LES QUESTIONS SOULEVÉES

[6]                Le demandeur en appelle maintenant de la décision du protonotaire et soulève les trois questions suivantes :

i) Le protonotaire a-t-il commis une erreur quand il a conclu que la Cour n'était pas compétente pour connaître de la demande en raison du régime législatif établi par la LRTFP, étant donné que le demandeur ne tombait pas sous le régime de la Loi pendant 30 % de sa carrière, quand il a travaillé soit en vertu d'un décret d'exemption, soit comme personne employée pour une durée déterminée en période d'essai?

ii) Le protonotaire était-il fondé de rejeter la déclaration du demandeur qui contestait l'emploi systémique des décrets d'exemption et des nominations à durée déterminée au motif qu'ils portaient atteinte aux droits à l'égalité prévus à l'article 15 de la Charte?

iii) Le protonotaire a-t-il commis une erreur quand il a conclu que « l'entente » entre le demandeur et le directeur général ne constituait pas une exception au modèle de compétence exclusive élaboré dans l'arrêt Weber c.

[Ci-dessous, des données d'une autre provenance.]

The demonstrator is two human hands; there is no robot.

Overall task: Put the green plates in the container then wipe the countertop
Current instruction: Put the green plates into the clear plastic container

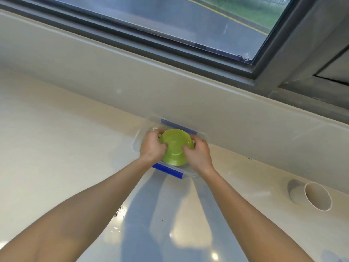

Ontario Hydro, [1995] 2 R.C.S. 929, 125 D.L.R. (4th) 583 (l'arrêt Weber)?


LA NORME DE CONTRÔLE

[7]                Les deux parties conviennent que la présente requête appelle la norme de contrôle exposée par le juge Décary dans l'arrêt Merck & Co. c. Apotex Inc., [2003] A.C.F. no 1925 (C.A.F.) au paragraphe 19 :

                                                                                                           

Le juge saisi de l'appel contre l'ordonnance discrétionnaire d'un protonotaire ne doit pas intervenir sauf dans les deux cas suivants :

a) l'ordonnance porte sur des questions ayant une influence déterminante sur l'issue du principal,

b) l'ordonnance est entachée d'erreur flagrante, en ce sens que le protonotaire a exercé son pouvoir discrétionnaire en vertu d'un mauvais principe ou d'une mauvaise appréciation des faits.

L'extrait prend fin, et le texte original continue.